Oaksterdam University, which calls itself the first marijuana "college" in the U.S., was raided by the Internal Revenue Service and Drug Enforcement Administration. Federal agents raided the Oakland, California-based school today to serve a search warrant as part of a continuing investigation, said Arlette Lee, a spokeswoman for the IRS. The warrant was filed under seal in federal court, she said, declining to comment further. Jack Gillund, a spokesman for U.S. Attorney Melinda Haag in San Francisco, also confirmed the raid and declined to comment.
The school was founded in 2007. It offers classes in the chemistry and growing of marijuana, methods of ingestion, and a class on the legal issues concerning cannabis, including an introduction on the conflict between state and federal laws over the drug, according to its website.
"Agents with the U.S. Marshals Service, the Drug Enforcement Administration and the Internal Revenue Service's criminal investigation division are searching the university, owned by Richard Lee, at the corner of 16th Street and Broadway," the school said on its website.
Conflict Increased
The conflict between California and federal authorities over the enforcement of marijuana sales has increased since last year, when a Justice Department memo to U.S. attorneys said large-scale growers, sellers and distributors of marijuana may be prosecuted in states that have passed laws permitting medical use of the drug.
California was the first state to permit marijuana consumption for medical purposes when voters approved a 1996 ballot measure.
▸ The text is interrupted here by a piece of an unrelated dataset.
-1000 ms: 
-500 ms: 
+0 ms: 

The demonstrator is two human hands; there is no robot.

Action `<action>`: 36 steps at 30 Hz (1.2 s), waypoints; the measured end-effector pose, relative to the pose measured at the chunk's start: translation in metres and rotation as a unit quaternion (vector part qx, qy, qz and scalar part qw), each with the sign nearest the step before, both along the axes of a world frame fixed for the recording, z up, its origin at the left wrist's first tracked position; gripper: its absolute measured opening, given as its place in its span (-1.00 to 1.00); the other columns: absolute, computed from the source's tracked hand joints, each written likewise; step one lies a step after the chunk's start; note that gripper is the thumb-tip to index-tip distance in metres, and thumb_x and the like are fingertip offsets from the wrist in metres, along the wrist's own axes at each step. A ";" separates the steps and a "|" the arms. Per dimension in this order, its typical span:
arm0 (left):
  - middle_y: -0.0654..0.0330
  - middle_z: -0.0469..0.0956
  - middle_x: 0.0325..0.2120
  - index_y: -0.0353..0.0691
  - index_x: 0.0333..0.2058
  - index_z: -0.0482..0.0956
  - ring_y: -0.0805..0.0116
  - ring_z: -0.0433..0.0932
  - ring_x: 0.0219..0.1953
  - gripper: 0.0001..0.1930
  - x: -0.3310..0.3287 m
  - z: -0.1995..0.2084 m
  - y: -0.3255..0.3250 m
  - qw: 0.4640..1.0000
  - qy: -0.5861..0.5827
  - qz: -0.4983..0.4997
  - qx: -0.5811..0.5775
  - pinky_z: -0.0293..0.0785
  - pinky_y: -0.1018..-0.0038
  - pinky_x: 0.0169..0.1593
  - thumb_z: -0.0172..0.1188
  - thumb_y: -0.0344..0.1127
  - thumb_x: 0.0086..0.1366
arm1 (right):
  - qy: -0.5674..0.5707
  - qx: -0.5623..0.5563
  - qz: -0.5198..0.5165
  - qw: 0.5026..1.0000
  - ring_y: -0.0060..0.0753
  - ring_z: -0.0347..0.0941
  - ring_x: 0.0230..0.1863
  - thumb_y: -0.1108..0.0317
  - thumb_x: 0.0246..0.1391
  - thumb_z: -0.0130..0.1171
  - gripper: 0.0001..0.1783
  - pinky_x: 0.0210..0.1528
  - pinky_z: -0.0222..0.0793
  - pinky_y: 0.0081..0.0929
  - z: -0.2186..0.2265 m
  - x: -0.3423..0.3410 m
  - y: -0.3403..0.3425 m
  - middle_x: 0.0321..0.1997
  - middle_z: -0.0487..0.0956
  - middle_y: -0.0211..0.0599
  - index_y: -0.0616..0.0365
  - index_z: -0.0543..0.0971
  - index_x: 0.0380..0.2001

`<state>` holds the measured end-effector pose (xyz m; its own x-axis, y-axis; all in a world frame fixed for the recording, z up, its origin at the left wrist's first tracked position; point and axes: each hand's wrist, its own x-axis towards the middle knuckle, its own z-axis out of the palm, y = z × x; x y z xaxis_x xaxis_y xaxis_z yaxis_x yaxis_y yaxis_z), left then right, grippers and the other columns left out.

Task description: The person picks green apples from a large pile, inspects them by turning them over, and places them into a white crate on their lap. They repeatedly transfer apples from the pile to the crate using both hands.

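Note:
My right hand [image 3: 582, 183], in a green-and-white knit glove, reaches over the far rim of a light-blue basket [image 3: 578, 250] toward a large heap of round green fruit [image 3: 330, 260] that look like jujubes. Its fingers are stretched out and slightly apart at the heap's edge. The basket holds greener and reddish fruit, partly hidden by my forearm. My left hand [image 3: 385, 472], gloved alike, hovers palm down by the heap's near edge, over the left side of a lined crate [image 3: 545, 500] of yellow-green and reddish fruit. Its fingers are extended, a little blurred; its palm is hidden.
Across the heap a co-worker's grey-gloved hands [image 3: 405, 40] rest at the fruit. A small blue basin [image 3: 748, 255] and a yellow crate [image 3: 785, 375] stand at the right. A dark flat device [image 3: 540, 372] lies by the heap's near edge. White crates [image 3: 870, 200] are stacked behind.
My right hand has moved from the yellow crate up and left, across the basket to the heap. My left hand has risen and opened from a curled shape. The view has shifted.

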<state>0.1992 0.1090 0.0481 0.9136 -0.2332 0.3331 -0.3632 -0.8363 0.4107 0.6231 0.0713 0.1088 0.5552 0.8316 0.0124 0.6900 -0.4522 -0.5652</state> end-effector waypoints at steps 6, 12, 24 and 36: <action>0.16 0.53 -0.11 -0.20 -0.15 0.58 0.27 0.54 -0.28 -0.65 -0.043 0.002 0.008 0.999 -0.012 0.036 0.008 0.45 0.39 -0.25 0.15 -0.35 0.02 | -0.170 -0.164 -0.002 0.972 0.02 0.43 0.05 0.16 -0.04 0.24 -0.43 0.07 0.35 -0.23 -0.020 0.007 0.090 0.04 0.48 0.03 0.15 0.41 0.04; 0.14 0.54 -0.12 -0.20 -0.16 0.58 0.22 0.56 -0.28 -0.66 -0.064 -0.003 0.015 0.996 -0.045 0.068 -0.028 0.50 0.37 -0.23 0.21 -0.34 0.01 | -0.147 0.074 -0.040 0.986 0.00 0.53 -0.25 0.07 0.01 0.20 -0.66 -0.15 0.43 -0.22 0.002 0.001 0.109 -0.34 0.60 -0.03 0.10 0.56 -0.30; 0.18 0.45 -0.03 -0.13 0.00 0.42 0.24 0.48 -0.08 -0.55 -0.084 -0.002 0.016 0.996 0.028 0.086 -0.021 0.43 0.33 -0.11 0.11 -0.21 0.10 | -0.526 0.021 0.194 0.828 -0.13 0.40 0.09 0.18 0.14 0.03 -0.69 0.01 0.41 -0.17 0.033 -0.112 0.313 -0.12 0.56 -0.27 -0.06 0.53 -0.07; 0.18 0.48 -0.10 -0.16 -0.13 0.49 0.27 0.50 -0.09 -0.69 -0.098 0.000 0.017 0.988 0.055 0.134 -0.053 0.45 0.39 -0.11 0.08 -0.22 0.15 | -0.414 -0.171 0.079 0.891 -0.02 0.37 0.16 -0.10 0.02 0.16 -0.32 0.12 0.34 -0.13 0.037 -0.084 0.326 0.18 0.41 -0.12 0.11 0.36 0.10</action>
The dispensaries generate sales of as much as $1.3 billion a year and sales taxes of as much as $105 million annually, according to the Board of Equalization, the state's tax administrator.
Last year's Justice Department memo supplemented a 2009 letter advising prosecutors that enforcement efforts against people using marijuana to treat cancer or other serious illnesses in accordance with state laws may not be "an efficient use of federal resources." The 2009 letter was "never intended to shield" larger scale cultivation, Deputy Attorney General James M. Cole wrote in last year's memo.
State laws or local ordinances are "not a defense" to civil or criminal prosecution of such cultivation, according to the memo.
Lee didn't immediately return a call seeking comment.
Some San Francisco supervisors and state politicians planned a demonstration in the city tomorrow to protest federal crackdowns on medical marijuana dispensaries.
Oaksterdam University sponsored a 2010 ballot initiative to legalize recreational marijuana use in California. The measure failed in a statewide vote.